Les entretiens d’Assad avec les dirigeants iraniens ont permis de dégager quatre points essentiels.
• Premièrement, Assad a clairement indiqué que, quelle que soit la normalisation de la Syrie avec les Émirats arabes unis (ou d’autres pays arabes impliqués dans le conflit), il continue d’accorder la plus haute importance à l’alliance de la Syrie avec l’Iran. Assad a souligné que la Syrie est prête à une coordination plus large avec l’Iran dans les domaines sécuritaire, politique et économique.
• Deuxièmement, Damas a besoin de l’aide de Téhéran pour finir de libérer la Syrie de l’occupation étrangère. M. Raisi a déclaré à M. Assad : « L’ensemble du territoire syrien doit être libéré des occupants étrangers. Cette occupation ne doit pas être soumise au passage du temps, et les forces d’occupation et leurs mercenaires doivent être expulsés. » Sana a cité Khamenei soulignant que l’Iran « continuera à soutenir la Syrie pour achever sa victoire sur le terrorisme et libérer le reste des terres du pays. »

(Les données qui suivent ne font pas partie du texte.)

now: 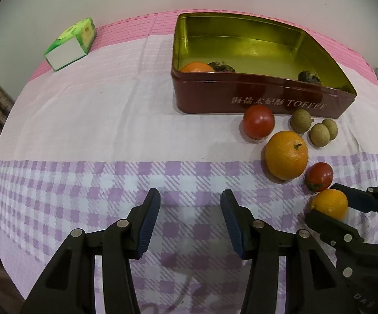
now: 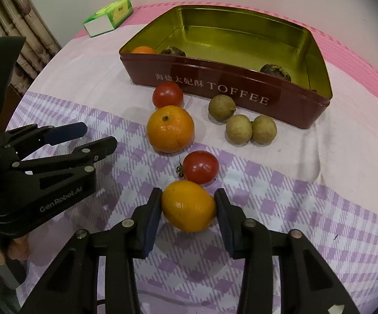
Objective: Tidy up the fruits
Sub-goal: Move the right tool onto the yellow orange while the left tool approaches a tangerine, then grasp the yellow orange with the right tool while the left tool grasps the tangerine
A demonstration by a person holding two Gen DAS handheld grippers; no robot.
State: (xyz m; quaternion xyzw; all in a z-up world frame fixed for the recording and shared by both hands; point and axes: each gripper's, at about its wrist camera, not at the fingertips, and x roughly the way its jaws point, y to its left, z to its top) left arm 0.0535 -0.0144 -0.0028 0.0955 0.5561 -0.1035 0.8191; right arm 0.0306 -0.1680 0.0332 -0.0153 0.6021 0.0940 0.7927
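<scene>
My right gripper (image 2: 188,204) is shut on a small yellow-orange fruit (image 2: 188,205) resting on the checked cloth; it also shows in the left wrist view (image 1: 329,203). Beyond it lie a red tomato (image 2: 200,167), a larger orange (image 2: 170,128), a second tomato (image 2: 167,95) and three small tan-green fruits (image 2: 241,120). The dark red toffee tin (image 2: 215,83) stands behind them and holds an orange (image 2: 143,50) and two dark brown fruits (image 2: 275,71). My left gripper (image 1: 190,198) is open and empty over the cloth, left of the fruits.
A green tissue box (image 2: 109,17) lies at the far left of the table near the wall. A curtain (image 2: 24,23) hangs at the left. The table's cloth (image 1: 84,120) spreads left of the tin.
</scene>
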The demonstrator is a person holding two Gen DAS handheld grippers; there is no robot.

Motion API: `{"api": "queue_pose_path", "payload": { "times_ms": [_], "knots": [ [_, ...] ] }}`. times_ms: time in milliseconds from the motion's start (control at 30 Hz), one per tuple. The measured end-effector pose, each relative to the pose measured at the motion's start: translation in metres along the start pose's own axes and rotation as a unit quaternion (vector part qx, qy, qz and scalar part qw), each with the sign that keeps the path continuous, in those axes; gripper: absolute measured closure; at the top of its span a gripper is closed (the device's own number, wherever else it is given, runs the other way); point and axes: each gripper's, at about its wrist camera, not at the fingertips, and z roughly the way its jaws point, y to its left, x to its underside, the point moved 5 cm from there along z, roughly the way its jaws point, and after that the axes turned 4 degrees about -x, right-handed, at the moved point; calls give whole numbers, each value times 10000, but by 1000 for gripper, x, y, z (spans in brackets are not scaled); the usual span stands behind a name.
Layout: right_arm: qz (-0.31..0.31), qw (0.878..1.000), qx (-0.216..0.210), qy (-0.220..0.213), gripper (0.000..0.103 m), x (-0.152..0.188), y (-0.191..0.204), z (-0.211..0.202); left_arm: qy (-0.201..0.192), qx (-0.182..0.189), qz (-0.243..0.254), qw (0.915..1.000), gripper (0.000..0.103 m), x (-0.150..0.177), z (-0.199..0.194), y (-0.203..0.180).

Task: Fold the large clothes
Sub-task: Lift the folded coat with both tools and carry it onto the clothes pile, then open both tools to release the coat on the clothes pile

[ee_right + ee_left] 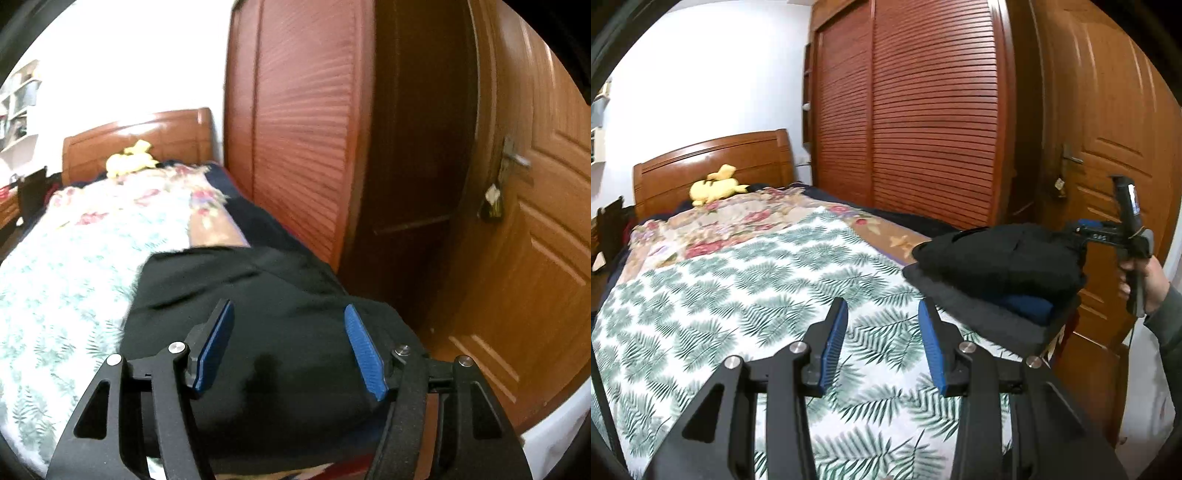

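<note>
A folded black garment tops a stack at the bed's right edge, over a navy piece and a grey piece. My left gripper is open and empty above the leaf-print bedspread, left of the stack. My right gripper is open just over the black garment, its blue pads apart and holding nothing. The right gripper also shows in the left wrist view, at the stack's far right side, held by a hand.
A floral quilt and a yellow plush toy lie toward the wooden headboard. A slatted wardrobe and a wooden door stand close on the right. A dark chair is at the left.
</note>
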Motion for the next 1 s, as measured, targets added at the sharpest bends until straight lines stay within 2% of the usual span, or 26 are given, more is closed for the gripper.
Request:
{"api": "queue_pose_path", "payload": {
  "times_ms": [100, 267, 367, 500, 733, 1000],
  "knots": [
    [-141, 9994, -282, -134, 33, -5, 36, -16, 27, -333, -45, 9994, 65, 11, -19, 15],
    [-263, 9940, -1013, -304, 21, 1, 107, -44, 25, -897, -192, 9958, 65, 34, -50, 40],
    [-383, 9890, -1385, -350, 17, 15, 155, -53, 14, -1317, -381, 9906, 65, 53, -72, 57],
    [-452, 9788, -1959, -385, 15, 41, 213, -65, 6, -1698, -603, 9836, 65, 77, -93, 77],
    [-551, 9628, -2622, -345, 14, 77, 301, -82, 125, -1974, -874, 9763, 65, 116, -116, 102],
    [-631, 9499, -3038, -374, 14, 96, 369, -102, 37, -2352, -1156, 9650, 65, 149, -148, 129]
  ]
}}
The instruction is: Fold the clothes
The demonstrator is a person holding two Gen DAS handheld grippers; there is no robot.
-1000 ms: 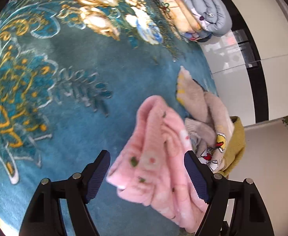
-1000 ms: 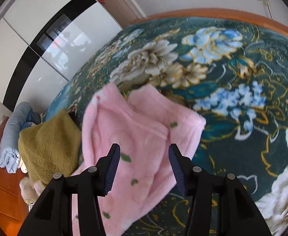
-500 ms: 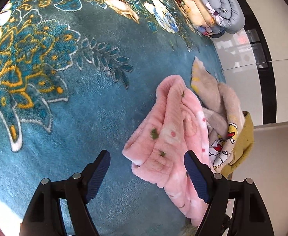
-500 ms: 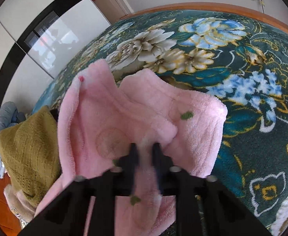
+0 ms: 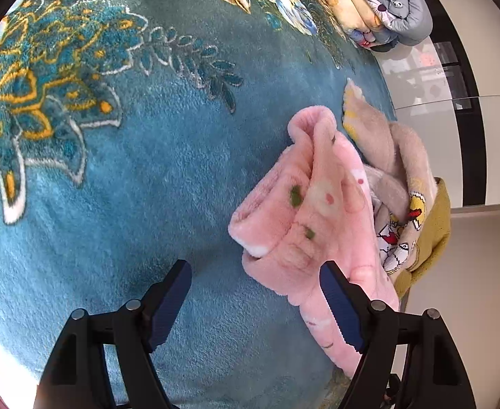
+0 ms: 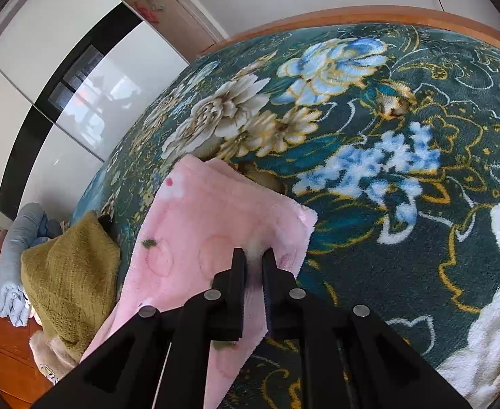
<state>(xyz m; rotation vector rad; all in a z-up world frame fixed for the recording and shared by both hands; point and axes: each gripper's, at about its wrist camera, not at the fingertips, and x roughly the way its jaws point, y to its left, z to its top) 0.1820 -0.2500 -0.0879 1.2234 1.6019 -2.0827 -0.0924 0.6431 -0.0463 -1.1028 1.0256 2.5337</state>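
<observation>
Teal floral bedspread [image 5: 147, 170] fills both views, the pink fleece garment [image 5: 318, 211] bunched at centre right of the left view. Right gripper [image 6: 254, 255] pinches its edge; left gripper [image 5: 255, 293] gapes wide, empty — best to grab the loose near corner [image 5: 250, 238] and pull taut before folding.

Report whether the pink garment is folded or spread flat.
Neither: the pink garment is bunched and draped, its rolled edges doubled over, pinched by the right tool.

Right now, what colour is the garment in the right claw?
Pink garment with small green spots, clearest in the left wrist view.
</observation>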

• Troisièmement, les deux pays sont d’accord sur l’efficacité et la vitalité du front de la résistance. Assad a reconnu que l’affaiblissement de l’influence des États-Unis en Asie occidentale et la fin de la suprématie militaire d’Israël dans la région sont un résultat direct des relations stratégiques entre l’Iran et la Syrie, « qui doivent se poursuivre avec force. »
Il est intéressant de noter que Khamenei a rappelé que Soleimani avait « une affection particulière pour la Syrie et qu’il a littéralement sacrifié sa vie » pour ce pays et qu’il considérait la question de la Syrie comme un « devoir et une obligation sacrés ». Khamenei a rappelé à Assad de manière poignante : « Ce lien est vital pour les deux pays et nous ne devons pas le laisser s’affaiblir. Au contraire, nous devons le renforcer autant que possible. » Raisi a appelé Assad « l’une des figures du Front de la Résistance » comme son père Hafez al-Assad.
• Quatrièmement, Assad a demandé et obtenu l’assurance, au plus haut niveau de la direction iranienne, que l’Iran aidera la Syrie à surmonter ses difficultés. Ce point est particulièrement crucial à un moment où la politique régionale est en pleine mutation et où la Russie est préoccupée par l’Ukraine.
Il ne faut pas s’attendre à une réactivation du projet de changement de régime mené par les États-Unis en Syrie et Washington n’exerce plus une influence dominante sur ses alliés du golfe Persique ou sur la Turquie pour les amener à agir comme ses substituts. Mais le défi d’Assad est que la Syrie est reléguée au second plan alors que de nouveaux points chauds et des questions d’actualité attirent l’attention de la région – comme le JCPOA, le Yémen, la normalisation irano-saoudienne, l’OPEP+, etc.
Bien que le conflit ait pris fin, la Syrie reste sous occupation étrangère et son économie est en ruine. Un conflit gelé pourrait légitimer le statu quo. Entre-temps, Israël attend dans les coulisses. La visite d’Assad à Téhéran indique que l’Iran reste le pilier de la stratégie future de la Syrie pour éviter un destin aussi sombre. Le ministre iranien des affaires étrangères, Hossein Amir Abdollahian, a affirmé lundi que la visite d’Assad s’est déroulée dans une atmosphère de « fraternité et d’amitié » et qu’elle ouvre un nouveau chapitre dans les liens stratégiques.